▶ _EXERCISE_: Exclude the pictures, then repeat the remaining data exactly.

▶ _EXERCISE MATERIALS_:

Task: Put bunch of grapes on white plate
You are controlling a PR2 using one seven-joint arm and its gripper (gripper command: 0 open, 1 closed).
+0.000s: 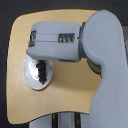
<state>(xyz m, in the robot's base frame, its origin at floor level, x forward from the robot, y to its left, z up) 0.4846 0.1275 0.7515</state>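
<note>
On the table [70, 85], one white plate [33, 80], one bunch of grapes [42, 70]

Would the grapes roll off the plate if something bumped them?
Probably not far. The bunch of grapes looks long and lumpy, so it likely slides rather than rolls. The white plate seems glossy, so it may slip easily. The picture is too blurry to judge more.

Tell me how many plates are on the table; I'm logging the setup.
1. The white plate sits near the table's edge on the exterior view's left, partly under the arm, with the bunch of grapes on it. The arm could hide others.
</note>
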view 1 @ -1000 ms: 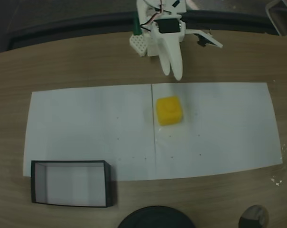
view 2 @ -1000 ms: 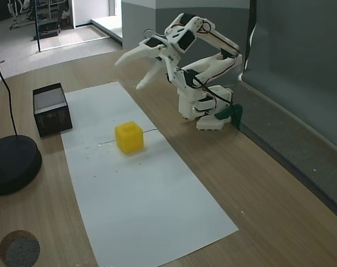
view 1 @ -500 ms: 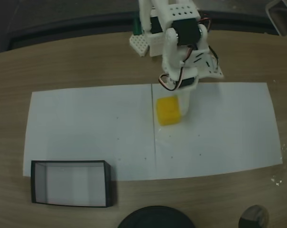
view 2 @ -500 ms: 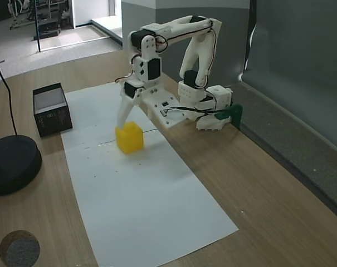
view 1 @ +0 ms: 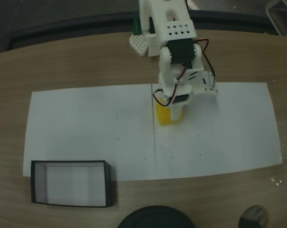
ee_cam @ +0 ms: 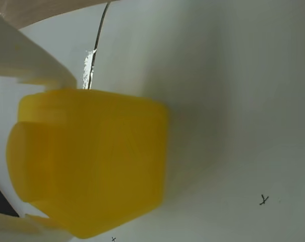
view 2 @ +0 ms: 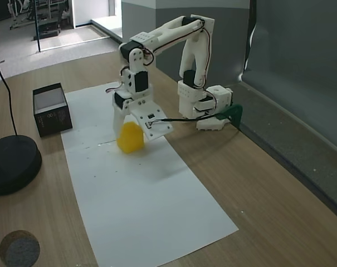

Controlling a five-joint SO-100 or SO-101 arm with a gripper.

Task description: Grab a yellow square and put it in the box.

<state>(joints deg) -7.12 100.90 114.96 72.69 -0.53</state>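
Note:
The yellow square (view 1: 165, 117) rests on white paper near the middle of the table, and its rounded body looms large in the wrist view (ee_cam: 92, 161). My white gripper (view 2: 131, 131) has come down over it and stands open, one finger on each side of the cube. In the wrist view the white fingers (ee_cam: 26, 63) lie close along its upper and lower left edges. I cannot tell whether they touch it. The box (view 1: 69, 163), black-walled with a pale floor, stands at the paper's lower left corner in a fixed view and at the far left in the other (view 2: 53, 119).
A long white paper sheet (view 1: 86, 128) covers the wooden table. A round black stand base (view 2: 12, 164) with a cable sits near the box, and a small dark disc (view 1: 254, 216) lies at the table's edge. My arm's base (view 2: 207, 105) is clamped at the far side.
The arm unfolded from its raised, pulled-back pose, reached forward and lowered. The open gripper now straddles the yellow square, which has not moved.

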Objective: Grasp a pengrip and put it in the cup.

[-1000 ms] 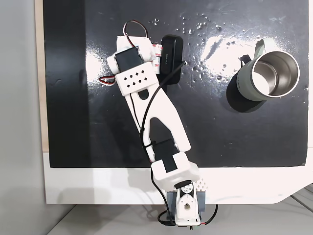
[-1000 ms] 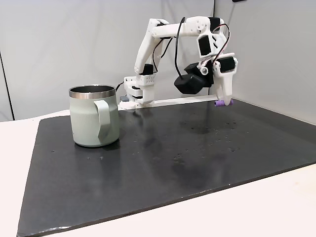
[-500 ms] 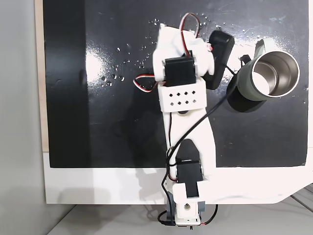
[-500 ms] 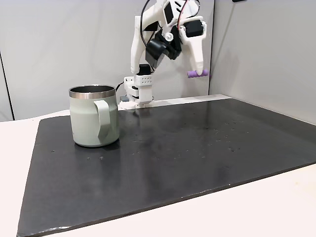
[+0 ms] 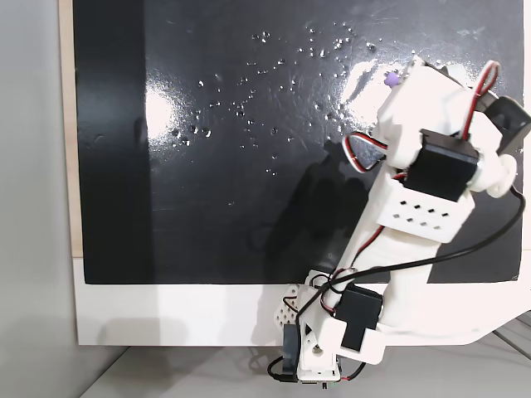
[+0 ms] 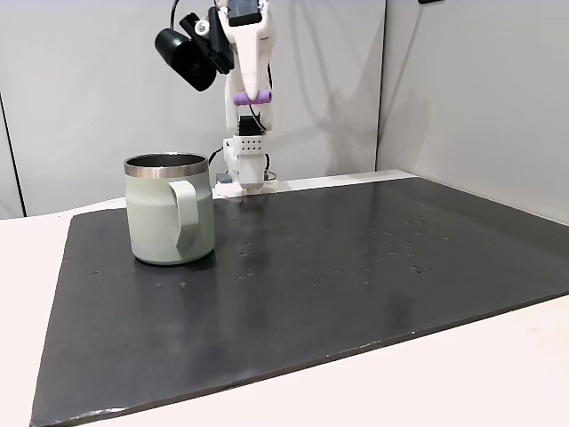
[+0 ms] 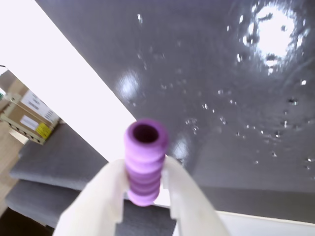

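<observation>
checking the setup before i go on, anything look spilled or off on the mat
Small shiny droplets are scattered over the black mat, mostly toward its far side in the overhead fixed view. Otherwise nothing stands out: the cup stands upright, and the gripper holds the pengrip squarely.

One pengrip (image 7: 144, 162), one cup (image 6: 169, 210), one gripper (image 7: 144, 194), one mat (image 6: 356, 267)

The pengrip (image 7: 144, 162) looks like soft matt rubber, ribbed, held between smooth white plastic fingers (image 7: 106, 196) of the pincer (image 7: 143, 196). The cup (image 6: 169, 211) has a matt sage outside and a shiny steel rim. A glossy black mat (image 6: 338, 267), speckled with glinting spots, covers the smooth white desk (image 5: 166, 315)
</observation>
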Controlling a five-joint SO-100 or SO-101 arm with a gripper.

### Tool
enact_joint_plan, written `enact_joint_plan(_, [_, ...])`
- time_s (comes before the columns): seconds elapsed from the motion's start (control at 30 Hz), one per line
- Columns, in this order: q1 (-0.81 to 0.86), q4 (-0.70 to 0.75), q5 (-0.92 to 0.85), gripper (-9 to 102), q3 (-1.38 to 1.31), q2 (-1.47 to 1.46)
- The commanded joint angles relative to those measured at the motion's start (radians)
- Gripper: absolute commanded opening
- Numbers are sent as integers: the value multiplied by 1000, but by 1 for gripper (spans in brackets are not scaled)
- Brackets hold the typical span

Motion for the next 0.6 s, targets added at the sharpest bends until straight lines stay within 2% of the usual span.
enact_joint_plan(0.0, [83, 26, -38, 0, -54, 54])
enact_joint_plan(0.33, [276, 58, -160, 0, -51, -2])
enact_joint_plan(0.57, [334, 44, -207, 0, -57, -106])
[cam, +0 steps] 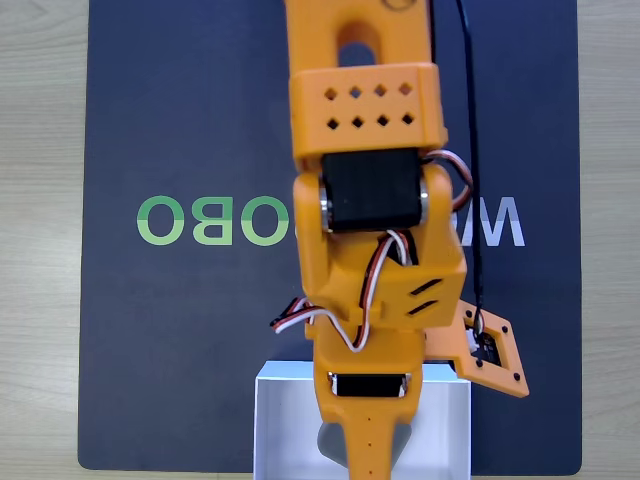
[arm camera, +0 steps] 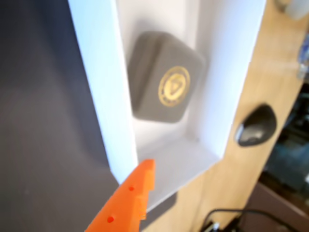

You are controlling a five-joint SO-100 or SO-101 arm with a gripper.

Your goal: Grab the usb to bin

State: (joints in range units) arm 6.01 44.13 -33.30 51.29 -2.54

▶ _SOLUTION FOR THIS EXERCISE_:
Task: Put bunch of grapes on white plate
You are controlling a PR2 using one seven-joint arm and its gripper (gripper command: 0 open, 1 closed).
+0.000s: 
<state>(xyz m, in the robot's base frame, its origin at floor level, x forward from the robot, y to its left, z up) 0.4846 0.1275 0.7515</state>
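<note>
On the table [70, 85], one white plate [33, 80], one bunch of grapes [42, 70]

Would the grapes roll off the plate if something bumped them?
Probably not far. The bunch of grapes looks long and lumpy, so it likely slides rather than rolls. The white plate seems glossy, so it may slip easily. The picture is too blurry to judge more.

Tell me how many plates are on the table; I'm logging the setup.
1. The white plate sits near the table's edge on the exterior view's left, partly under the arm, with the bunch of grapes on it. The arm could hide others.
</note>
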view 1 @ -1000 ms: 
view 2 @ -1000 ms: 
view 1 @ -500 ms: 
view 2 @ -500 ms: 
view 1 @ +0 ms: 
ee_cam @ +0 ms: 
view 2 @ +0 ms: 

Controlling a five-joint SO-100 or SO-101 arm with a gripper.

Task description: Grab a yellow square and put it in the box.

<state>(joints deg) -7.12 100.90 114.96 72.69 -0.53</state>
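Note:
The yellow square (view 1: 165, 117) rests on white paper near the middle of the table, and its rounded body looms large in the wrist view (ee_cam: 92, 161). My white gripper (view 2: 131, 131) has come down over it and stands open, one finger on each side of the cube. In the wrist view the white fingers (ee_cam: 26, 63) lie close along its upper and lower left edges. I cannot tell whether they touch it. The box (view 1: 69, 163), black-walled with a pale floor, stands at the paper's lower left corner in a fixed view and at the far left in the other (view 2: 53, 119).
A long white paper sheet (view 1: 86, 128) covers the wooden table. A round black stand base (view 2: 12, 164) with a cable sits near the box, and a small dark disc (view 1: 254, 216) lies at the table's edge. My arm's base (view 2: 207, 105) is clamped at the far side.
The arm unfolded from its raised, pulled-back pose, reached forward and lowered. The open gripper now straddles the yellow square, which has not moved.
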
Objective: Grasp a pengrip and put it in the cup.

[-1000 ms] 
[-1000 ms] 
[-500 ms] 
[-500 ms] 
[+0 ms] 
[+0 ms] 
[+0 ms] 

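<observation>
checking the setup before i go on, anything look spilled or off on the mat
Small shiny droplets are scattered over the black mat, mostly toward its far side in the overhead fixed view. Otherwise nothing stands out: the cup stands upright, and the gripper holds the pengrip squarely.

One pengrip (image 7: 144, 162), one cup (image 6: 169, 210), one gripper (image 7: 144, 194), one mat (image 6: 356, 267)

The pengrip (image 7: 144, 162) looks like soft matt rubber, ribbed, held between smooth white plastic fingers (image 7: 106, 196) of the pincer (image 7: 143, 196). The cup (image 6: 169, 211) has a matt sage outside and a shiny steel rim. A glossy black mat (image 6: 338, 267), speckled with glinting spots, covers the smooth white desk (image 5: 166, 315)
</observation>
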Controlling a five-joint SO-100 or SO-101 arm with a gripper.

### Tool
enact_joint_plan, written `enact_joint_plan(_, [_, ...])`
- time_s (comes before the columns): seconds elapsed from the motion's start (control at 30 Hz), one per line
- Columns, in this order: q1 (-0.81 to 0.86), q4 (-0.70 to 0.75), q5 (-0.92 to 0.85), gripper (-9 to 102), q3 (-1.38 to 1.31), q2 (-1.47 to 1.46)
- The commanded joint angles relative to those measured at the motion's start (radians)
- Gripper: absolute commanded opening
- Numbers are sent as integers: the value multiplied by 1000, but by 1 for gripper (spans in brackets are not scaled)
- Brackets hold the typical span

Motion for the next 0.6 s, targets added at the sharpest bends until straight lines stay within 2% of the usual span.
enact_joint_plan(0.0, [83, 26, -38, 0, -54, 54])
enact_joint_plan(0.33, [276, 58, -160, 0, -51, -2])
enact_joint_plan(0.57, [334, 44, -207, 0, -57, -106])
[cam, +0 steps] 
[arm camera, +0 steps] 

You are controlling a five-joint SO-100 or SO-101 arm with a gripper.

Your goal: Grab the usb to bin

State: (joints in range units) arm 6.01 44.13 -33.30 51.29 -2.54

The answer has been fully stated.